▸ **Task brief**
Find the line with "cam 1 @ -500" in the entries below. Repeat it, every following line, and the line with "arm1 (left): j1", exactly and with nothing added.

▸ **Data supplied**
Content starts

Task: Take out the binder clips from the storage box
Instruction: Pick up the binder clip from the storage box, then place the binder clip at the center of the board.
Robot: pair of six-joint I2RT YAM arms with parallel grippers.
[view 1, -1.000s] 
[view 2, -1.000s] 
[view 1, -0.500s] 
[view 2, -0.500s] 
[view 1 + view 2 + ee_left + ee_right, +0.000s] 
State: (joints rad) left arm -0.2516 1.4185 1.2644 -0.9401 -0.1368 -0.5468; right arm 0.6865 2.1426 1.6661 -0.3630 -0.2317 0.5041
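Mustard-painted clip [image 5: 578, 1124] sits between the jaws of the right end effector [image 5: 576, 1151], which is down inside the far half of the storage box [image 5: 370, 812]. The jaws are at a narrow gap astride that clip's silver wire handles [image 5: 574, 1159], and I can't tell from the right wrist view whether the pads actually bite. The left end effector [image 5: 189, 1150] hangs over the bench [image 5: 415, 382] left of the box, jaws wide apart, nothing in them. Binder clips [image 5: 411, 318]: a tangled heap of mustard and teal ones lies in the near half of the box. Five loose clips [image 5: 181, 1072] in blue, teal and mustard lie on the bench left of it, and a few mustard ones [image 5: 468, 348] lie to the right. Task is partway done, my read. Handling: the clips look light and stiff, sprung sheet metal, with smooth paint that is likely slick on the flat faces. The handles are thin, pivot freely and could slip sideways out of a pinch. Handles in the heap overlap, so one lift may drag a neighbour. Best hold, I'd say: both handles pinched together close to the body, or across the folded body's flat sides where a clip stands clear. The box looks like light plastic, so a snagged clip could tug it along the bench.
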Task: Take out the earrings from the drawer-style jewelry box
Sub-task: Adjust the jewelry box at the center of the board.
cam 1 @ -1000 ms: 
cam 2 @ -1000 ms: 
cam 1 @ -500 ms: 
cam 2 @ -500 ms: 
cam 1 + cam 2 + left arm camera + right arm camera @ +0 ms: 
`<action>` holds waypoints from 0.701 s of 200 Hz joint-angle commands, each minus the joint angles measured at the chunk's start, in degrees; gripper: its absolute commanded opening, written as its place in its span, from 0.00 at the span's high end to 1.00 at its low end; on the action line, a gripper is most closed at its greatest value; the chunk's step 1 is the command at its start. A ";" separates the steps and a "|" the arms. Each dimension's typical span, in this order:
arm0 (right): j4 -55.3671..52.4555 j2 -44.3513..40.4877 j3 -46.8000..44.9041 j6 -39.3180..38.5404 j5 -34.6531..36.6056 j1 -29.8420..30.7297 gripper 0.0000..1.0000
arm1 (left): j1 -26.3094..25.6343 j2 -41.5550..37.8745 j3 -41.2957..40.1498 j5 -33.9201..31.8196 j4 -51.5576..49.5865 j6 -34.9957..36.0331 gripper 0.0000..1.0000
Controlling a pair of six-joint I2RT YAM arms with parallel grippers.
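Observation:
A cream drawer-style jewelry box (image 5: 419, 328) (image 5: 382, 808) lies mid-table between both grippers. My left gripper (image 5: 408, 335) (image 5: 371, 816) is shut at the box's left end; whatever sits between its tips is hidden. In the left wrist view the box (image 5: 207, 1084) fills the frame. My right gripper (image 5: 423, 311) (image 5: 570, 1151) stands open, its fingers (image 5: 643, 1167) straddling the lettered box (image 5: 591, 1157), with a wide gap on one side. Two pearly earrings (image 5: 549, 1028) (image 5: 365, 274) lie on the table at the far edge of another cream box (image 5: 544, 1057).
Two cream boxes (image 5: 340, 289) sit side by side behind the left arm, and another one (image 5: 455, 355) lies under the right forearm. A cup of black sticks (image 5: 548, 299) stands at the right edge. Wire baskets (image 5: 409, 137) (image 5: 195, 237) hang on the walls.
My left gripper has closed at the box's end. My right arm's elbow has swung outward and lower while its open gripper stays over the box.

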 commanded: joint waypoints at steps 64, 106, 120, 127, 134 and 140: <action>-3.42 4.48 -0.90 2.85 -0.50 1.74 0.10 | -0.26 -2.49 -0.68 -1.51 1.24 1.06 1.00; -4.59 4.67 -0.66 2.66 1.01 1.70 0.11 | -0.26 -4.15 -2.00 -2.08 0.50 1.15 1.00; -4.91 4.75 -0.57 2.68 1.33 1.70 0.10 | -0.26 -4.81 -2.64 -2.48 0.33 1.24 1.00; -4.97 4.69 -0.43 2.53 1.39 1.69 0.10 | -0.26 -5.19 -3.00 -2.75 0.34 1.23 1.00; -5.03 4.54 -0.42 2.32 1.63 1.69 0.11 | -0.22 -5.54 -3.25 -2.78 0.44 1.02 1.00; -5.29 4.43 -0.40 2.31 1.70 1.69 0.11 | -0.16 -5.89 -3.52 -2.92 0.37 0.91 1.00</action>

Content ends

▸ **Exercise response**
cam 1 @ -500 ms: 
cam 2 @ -500 ms: 
cam 1 + cam 2 + left arm camera + right arm camera @ +0 ms: 
`<action>` holds waypoints from 0.701 s of 200 Hz joint-angle commands, each minus the joint angles measured at the chunk's start, in degrees; gripper: its absolute commanded opening, written as its place in its span, from 0.00 at the span's high end to 1.00 at its low end; on the action line, a gripper is most closed at its greatest value; the chunk's step 1 is the command at its start. A ";" separates the steps and a "|" the arms. Each dimension's typical span, in this order:
arm0 (right): j4 -55.3671..52.4555 j2 -44.3513..40.4877 j3 -46.8000..44.9041 j6 -39.3180..38.5404 j5 -34.6531..36.6056 j1 -29.8420..30.7297 gripper 0.0000..1.0000
arm1 (left): j1 -26.3094..25.6343 j2 -41.5550..37.8745 j3 -41.2957..40.1498 j5 -33.9201..31.8196 j4 -51.5576..49.5865 j6 -34.9957..36.0331 gripper 0.0000..1.0000

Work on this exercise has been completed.